8. Research Opportunities

We present six research opportunities based on our study. First, we could express our bound $\tilde{O}\Big{(}\max_{t}AGM(\mathcal{H}^{G(t)}_{t})+\sum_{t}\sum_{(g_{t},Z[g_{t}])\in R_{t}}\\ \frac{AGM(\mathcal{H}_{g_{t}})}{\text{OUT}(\mathcal{H}_{g_{t}})}\Big{)}$ in section 6 in a more succinct form by removing internal $g_{t}$ terms, e.g., to $\tilde{O}\big{(}\frac{\text{IN}^{fhtw(\mathcal{H})}}{\text{OUT}}\big{)}$ . Then, we could more clearly characterize the gap between this bound and $\tilde{O}\big{(}\frac{AGM(\mathcal{H})}{\text{OUT}}\big{)}$ or $\tilde{O}(\text{IN}^{fhtw(\mathcal{H})})$ .

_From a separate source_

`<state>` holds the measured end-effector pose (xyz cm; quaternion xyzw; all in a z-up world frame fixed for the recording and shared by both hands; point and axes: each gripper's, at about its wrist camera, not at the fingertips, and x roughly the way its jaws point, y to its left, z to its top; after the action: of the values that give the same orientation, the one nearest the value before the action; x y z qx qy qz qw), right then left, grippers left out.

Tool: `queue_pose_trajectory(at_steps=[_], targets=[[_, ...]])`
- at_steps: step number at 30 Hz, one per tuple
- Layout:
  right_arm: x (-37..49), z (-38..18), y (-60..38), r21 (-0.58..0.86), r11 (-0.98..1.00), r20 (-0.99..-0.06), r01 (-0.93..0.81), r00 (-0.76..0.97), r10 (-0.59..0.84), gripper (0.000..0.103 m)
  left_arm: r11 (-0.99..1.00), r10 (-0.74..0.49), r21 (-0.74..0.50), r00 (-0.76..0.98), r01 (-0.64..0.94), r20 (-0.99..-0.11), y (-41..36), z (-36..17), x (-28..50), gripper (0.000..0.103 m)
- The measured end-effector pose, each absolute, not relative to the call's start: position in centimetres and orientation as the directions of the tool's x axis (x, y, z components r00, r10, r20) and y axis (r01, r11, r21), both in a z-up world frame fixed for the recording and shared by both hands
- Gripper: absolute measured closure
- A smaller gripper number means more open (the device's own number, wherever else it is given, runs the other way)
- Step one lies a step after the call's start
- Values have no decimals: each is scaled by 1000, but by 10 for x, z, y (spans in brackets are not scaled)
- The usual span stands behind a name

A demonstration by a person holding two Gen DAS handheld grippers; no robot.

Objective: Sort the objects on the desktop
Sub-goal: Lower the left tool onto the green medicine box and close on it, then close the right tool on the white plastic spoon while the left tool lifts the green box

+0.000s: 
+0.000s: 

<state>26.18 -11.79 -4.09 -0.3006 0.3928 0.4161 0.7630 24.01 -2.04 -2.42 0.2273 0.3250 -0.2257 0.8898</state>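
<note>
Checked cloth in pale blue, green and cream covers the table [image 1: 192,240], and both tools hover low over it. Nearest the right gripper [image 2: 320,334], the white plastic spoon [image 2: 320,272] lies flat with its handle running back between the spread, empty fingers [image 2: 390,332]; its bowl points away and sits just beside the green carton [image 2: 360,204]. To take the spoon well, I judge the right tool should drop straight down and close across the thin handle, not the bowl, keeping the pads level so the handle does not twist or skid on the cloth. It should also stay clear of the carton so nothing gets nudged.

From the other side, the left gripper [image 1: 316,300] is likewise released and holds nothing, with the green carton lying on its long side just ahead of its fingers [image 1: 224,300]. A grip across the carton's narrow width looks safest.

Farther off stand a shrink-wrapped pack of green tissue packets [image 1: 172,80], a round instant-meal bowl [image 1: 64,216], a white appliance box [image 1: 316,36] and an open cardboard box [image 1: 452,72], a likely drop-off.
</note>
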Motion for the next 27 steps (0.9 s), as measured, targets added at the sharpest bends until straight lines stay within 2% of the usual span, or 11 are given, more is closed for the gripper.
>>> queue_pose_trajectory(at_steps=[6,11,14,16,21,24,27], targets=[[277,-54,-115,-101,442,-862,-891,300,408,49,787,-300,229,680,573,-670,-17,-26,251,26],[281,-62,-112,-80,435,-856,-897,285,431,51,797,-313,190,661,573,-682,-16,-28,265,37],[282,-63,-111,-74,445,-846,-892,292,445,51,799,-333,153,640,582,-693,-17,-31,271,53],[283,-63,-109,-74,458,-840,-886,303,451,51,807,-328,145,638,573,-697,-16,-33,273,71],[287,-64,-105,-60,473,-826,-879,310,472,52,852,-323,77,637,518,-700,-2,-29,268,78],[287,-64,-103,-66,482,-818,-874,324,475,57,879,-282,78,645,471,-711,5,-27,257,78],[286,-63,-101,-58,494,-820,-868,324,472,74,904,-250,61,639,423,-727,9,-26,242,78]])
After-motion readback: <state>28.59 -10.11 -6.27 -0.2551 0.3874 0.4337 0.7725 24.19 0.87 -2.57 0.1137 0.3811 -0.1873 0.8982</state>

Second, we could dynamically change the sampling approach based on the guess of OUT. Our bound $\tilde{O}\big{(}\frac{AGM(\mathcal{H})}{\text{OUT}}\big{)}$ in section 5 can be small as a constant if OUT is large as $AGM(\mathcal{H})$ , while the bound in section 6 has advantages over small OUT (e.g., Example 2). As stated in section 5.5, we could start with GenericCardEst assuming a large OUT, increase the sample size, adjust the assumption, and change to GHDCardEst if the estimated OUT becomes small.

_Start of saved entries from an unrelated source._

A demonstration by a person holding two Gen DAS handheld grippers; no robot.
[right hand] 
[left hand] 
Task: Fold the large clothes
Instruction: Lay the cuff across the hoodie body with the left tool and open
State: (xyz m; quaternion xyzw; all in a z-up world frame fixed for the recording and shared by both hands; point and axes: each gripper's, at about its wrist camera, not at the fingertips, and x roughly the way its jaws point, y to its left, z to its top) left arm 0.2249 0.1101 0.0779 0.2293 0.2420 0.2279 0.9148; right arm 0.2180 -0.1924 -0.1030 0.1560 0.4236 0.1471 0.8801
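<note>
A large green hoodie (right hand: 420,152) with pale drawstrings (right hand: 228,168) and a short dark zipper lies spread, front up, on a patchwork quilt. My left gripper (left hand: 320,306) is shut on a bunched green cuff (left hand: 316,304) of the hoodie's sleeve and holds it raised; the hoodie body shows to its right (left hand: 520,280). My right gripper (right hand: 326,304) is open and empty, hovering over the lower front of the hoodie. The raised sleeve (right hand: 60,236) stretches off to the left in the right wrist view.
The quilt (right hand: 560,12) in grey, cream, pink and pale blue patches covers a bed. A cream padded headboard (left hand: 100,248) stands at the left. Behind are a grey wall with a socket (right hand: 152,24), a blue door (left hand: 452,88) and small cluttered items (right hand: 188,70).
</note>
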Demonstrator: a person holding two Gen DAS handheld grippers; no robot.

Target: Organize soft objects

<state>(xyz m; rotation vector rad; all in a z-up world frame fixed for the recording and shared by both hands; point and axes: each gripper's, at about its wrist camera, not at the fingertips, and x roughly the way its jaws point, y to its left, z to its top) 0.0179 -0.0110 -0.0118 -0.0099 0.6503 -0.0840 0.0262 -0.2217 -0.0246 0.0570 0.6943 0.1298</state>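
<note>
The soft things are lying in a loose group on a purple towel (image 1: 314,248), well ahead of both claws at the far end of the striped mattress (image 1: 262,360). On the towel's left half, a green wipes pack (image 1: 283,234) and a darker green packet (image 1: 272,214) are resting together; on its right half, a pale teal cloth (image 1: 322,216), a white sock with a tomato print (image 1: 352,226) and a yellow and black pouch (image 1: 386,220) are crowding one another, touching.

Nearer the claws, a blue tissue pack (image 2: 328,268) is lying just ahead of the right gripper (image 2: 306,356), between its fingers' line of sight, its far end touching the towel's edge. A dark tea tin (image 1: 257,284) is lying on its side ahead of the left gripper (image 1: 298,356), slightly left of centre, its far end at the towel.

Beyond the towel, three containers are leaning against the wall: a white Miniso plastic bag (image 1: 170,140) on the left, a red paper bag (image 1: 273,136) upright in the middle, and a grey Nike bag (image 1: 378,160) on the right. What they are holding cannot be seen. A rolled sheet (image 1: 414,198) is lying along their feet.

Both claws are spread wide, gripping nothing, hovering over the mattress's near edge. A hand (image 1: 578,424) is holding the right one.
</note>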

Third, we could even change between sampling and join, then apply the same analysis. While the join algorithms have zero error but +OUT term in their runtime, sampling algorithms have non-zero errors but $\frac{1}{\text{OUT}}$ factor in their runtime. Therefore, it might be possible to balance between sampling and join to reduce the runtime and error for both large- and small-OUT cases, i.e., select a sampling-like algorithm for large OUT and a join-like algorithm for small OUT.

Fourth, we could develop join size estimators with lower complexities using more information about relations, e.g., degree constraints or functional dependencies (Abo Khamis et al., 2017) other than the cardinality constrains in Definition 1.

Fifth, we could extend GHDCardEst to perform uniform sampling over arbitrary GHDs from the observations in section A.2 that 1) ExactWeight (Zhao et al., 2018) performs uniform sampling over certain types of GHDs for acyclic joins, and 2) GHDCardEst can be easily modified for uniform sampling over the same GHDs. In Algorithm 6, the initial value of $W(g_{t})$ (sampling weight for a tuple $g_{t}$ in $R_{t}$ ) is set to $\operatorname*{\mathbb{E}}[Z[g_{t}]]=|R_{F_{t}}\ltimes g_{t}|$ . Therefore, we could extend ExactWeight and GHDCardEst for arbitrary GHDs for even cyclic joins, starting from initializing $W(g_{t})$ with an estimate $Z[g_{t}]$ instead of $\operatorname*{\mathbb{E}}[Z[g_{t}]]$ .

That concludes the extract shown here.